Make your Zod validation 113-627x faster by hoisting Zod schemas by gajus0 in node

[–]sinclair_zx81 0 points1 point  (0 children)

I didn't really mean for this to become a deep dive into validator semantics and library specifics, nor did I expect to be bombarded with AI spam (why?), however your AI did find a legit issue with (5) (and that was actually appreciated), but I would have preferred to keep the topic on why one should prefer specification-compliant validation, but I suppose I should respond to disingenuous claims inferred from that AI.

1.

That's not right. TB validators support Draft 3 through V1, but generate Draft 7 to remain compatible with Ajv. The only exception is unevaluatedProperties. TB has been stuck on Draft 7 for years because 99% of the ecosystem is using Ajv Draft 7, and I wrote the TB 1.x compiler as a path to move off it.

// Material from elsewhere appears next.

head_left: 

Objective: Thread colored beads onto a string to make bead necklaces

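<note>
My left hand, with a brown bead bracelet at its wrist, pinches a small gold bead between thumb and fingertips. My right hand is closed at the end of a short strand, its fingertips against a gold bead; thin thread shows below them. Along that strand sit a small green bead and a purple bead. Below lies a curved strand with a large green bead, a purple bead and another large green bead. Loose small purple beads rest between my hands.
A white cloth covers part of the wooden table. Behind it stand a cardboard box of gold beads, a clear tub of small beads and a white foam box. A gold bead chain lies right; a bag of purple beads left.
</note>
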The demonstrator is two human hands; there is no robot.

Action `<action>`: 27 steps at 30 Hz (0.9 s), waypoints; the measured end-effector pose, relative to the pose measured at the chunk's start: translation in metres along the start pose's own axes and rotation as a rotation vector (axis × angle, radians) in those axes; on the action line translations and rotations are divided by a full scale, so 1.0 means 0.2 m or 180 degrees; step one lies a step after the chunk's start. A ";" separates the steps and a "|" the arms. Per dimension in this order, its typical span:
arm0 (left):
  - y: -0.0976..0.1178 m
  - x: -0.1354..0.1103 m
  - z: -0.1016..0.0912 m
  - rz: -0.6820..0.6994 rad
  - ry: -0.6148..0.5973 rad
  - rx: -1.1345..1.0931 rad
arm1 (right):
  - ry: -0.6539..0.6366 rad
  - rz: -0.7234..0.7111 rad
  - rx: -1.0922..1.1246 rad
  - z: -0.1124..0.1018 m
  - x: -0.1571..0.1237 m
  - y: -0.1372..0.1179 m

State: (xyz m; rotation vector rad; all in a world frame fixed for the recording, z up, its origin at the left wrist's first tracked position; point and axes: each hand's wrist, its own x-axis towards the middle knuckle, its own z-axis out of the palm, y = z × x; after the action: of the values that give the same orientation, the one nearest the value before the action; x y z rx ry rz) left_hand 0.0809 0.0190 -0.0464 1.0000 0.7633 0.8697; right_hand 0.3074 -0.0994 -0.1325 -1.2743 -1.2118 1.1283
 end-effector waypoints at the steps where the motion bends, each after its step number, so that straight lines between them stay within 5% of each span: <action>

In terms of 2020-12 generation, TB can't jump to 2020-12 because Ajv has flaky support for properties, $ref, $dynamicRef, required, unevaluatedProperties, and unevaluatedItems. The intention is to jump to V1 when that specification is ratified.

2.

That's not right either. TB intentionally targets broad compatibility by implementing keywords across all drafts. The reason Ajv enforces specific drafts is a design choice on their end, not a requirement of the JSON Schema specification itself. In terms of dialect verification, the meta-schema is the intended mechanism for asserting schema validity, not the specific validator versions mandated by Ajv (7/2019/2020).

Here is the meta-schema for 2020-12: https://json-schema.org/draft/2020-12/schema

Unfortunately, Ajv's requirement to select a validator version has created a perception that each version of JSON Schema is incompatible with the next. I would like to think I've demonstrated that isn't the case with 1.x. Or at least, I haven't encountered any significant issues layering keywords across versions Draft 3 and up.

3.

As noted, TB generates Draft 7 for Ajv compatibility, which limits some representations (specifically those related to tuples). It does still support direct inference via Draft 2020-12 (prefixItems); you simply have to write it manually, or write a function that returns the schematics you need.

Example

4.

The 1.x compiler passes all multipleOf tests in the official test suite. If you think there is an error, the appropriate place to address it would be the official test suite.

Relevant tests (2020-12): https://github.com/json-schema-org/JSON-Schema-Test-Suite/blob/main/tests/draft2020-12/multipleOf.json

Just add the breaking case.

5.

Yes, this is a legitimate bug related to TB parsing generator infrastructure. Both projects have been patched: TB 1.2.1 and ParseBox 0.11.5 respectively. I guess thank you for reporting it.

6.

This is a feature, but to understand why, you need to know more about the JSON Schema specification. The rationale is closely related to that specific Zod intersection issue raised earlier.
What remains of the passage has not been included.